Emotion-Based Style Transfer: Enhancing Image Aesthetics with Neural Networks
Published:
Authors: Dishant Padalia, Rahul Saxena
Institution: UMass Amherst
GitHub Link
Abstract
In this project, we introduce an innovative approach that integrates emotion recognition with neural style transfer in image processing. Utilizing convolutional neural networks (CNNs), we dynamically apply artistic styles to images based on their emotional context. By leveraging a 21-layer CNN for emotion classification and a specialized neural style transfer model, we demonstrate significant advancements in creating visually and emotionally enriched images. Our experiments on the Expression in-the-Wild (ExpW) dataset reveal the potential of this technique to transform image aesthetics in a contextually relevant manner.
Introduction
The field of style transfer has evolved significantly since the late 1990s, progressing from basic image processing techniques to sophisticated neural network-based methods. A key milestone was the introduction of neural style transfer by Gatys et al. in 2015, which used CNNs to combine the content of one image with the style of another. Building on these advancements, our project incorporates emotion recognition into the style transfer process, aiming to generate images that are not only visually appealing but also emotionally resonant.
Related Work
Significant contributions have shaped the field of neural style transfer, starting with Gatys et al.’s pioneering work in 2015. Subsequent research by Johnson et al. introduced perceptual losses for real-time style transfer, addressing computational challenges and improving efficiency. The use of CNNs in emotion recognition has also seen substantial progress, particularly with architectures like VGG, Inception, and ResNet, which have achieved high accuracy in emotion classification tasks.
Proposed Approach
System Architecture
Our system architecture involves two primary components: an emotion classification model and a neural style transfer model. The input image is first processed by the emotion classification model, which identifies the dominant emotion. The image is then passed to a style transfer model trained specifically for the detected emotion, resulting in an output image that reflects both the content and the emotional style.
Classification Model
We developed a 21-layer CNN for emotion classification, including convolutional, pooling, batch normalization, dropout, and fully-connected layers.

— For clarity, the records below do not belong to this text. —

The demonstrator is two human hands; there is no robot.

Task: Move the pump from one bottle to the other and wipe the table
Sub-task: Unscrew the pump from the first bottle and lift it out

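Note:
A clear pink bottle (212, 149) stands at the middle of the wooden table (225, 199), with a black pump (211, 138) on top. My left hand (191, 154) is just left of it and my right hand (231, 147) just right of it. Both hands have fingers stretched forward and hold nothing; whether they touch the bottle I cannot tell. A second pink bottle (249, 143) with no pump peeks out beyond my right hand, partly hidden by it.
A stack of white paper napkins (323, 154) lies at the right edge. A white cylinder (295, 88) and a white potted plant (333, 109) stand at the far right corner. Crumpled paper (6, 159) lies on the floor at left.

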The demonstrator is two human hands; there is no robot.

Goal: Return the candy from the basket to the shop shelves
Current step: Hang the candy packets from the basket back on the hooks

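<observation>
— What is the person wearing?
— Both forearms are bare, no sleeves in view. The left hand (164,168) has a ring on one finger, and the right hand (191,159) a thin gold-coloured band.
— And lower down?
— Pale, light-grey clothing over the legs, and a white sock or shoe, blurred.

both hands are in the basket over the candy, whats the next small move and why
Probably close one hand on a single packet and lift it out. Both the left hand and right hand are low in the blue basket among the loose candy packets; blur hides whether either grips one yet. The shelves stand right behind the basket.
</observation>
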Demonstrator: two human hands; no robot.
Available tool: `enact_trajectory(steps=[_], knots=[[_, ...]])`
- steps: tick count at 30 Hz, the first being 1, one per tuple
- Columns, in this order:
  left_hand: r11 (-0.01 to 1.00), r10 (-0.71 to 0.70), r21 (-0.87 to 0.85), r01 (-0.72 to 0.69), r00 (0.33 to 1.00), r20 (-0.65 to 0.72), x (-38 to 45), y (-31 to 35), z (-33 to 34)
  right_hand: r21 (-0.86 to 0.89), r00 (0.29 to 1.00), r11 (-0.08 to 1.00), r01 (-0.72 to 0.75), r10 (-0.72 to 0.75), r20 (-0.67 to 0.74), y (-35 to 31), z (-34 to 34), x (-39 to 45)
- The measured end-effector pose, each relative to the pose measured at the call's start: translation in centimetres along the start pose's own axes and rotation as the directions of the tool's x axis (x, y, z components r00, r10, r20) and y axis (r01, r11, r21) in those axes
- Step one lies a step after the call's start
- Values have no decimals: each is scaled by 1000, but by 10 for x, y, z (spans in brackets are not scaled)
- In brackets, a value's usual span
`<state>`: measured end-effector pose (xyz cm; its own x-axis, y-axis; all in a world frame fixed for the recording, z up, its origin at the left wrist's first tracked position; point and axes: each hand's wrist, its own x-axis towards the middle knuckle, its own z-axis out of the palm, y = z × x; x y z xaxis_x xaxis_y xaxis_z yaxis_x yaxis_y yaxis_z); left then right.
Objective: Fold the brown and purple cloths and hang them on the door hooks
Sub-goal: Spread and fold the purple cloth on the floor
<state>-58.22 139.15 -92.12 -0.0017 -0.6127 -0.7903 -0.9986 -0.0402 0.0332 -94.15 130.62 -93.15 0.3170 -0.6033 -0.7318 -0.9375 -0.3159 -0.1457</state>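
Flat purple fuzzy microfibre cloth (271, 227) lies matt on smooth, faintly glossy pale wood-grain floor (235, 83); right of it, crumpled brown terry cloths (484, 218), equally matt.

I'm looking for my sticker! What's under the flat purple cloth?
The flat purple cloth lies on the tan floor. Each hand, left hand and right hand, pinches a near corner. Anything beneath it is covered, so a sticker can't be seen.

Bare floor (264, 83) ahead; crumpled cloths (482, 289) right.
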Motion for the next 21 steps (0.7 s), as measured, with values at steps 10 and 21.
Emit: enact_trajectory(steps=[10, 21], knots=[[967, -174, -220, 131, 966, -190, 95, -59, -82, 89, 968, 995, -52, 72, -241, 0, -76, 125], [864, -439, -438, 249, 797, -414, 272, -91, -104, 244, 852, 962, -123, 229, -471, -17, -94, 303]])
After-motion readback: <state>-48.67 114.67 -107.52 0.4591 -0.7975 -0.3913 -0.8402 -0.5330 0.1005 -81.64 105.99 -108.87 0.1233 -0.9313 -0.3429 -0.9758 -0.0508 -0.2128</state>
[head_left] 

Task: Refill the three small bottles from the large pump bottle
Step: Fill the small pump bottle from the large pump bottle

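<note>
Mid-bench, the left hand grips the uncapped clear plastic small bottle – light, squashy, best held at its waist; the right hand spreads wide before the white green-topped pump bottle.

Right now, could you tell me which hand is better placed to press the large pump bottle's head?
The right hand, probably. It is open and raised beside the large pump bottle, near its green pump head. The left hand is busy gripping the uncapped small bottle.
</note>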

This model was trained on the ExpW dataset, which contains over 91,000 images labeled with seven basic emotions. Data augmentation was employed to address class imbalance, enhancing the model’s ability to generalize across different emotional states.
Neural Style Transfer
The neural style transfer (NST) model blends the content of an input image with the style of another image. Our NST model comprises an image transformation network and a loss network based on the VGG16 architecture. The image transformation network is a deep residual network that applies artistic styles to the input image, while the loss network calculates the perceptual loss between the content and style images to guide the transformation process.
Experiments
Dataset
We used the Expression in-the-Wild (ExpW) dataset, which contains images labeled with emotions such as happy, sad, fear, neutral, surprise, disgust, and angry. The dataset was preprocessed to ensure uniform image dimensions and balanced class distribution through data augmentation.
Implementation Details
The emotion classification model was trained for 50 epochs using the Adam optimizer, achieving a training accuracy of 96.53% and a test accuracy of 77.51%. The NST models were trained on specific artistic styles corresponding to each emotion, with each model trained for 5 epochs due to computational constraints.
Evaluation Metrics
For emotion classification, accuracy and loss were the primary metrics. In the style transfer process, the total loss was minimized, calculated as a weighted sum of content loss and style loss, using feature maps extracted from the VGG16 network.
Results and Discussion
The emotion classification model performed well, achieving high training accuracy. However, test accuracy was affected by the complexity of emotions and variability in the dataset. The neural style transfer models successfully applied emotion-specific styles to images, though some improvements could be made with additional training and more powerful computational resources.
Conclusion
Our project successfully demonstrated the integration of emotion recognition with neural style transfer, resulting in images that are both aesthetically and emotionally enhanced. Future work will explore the application of multiple styles per image and expand the approach to more complex emotional states.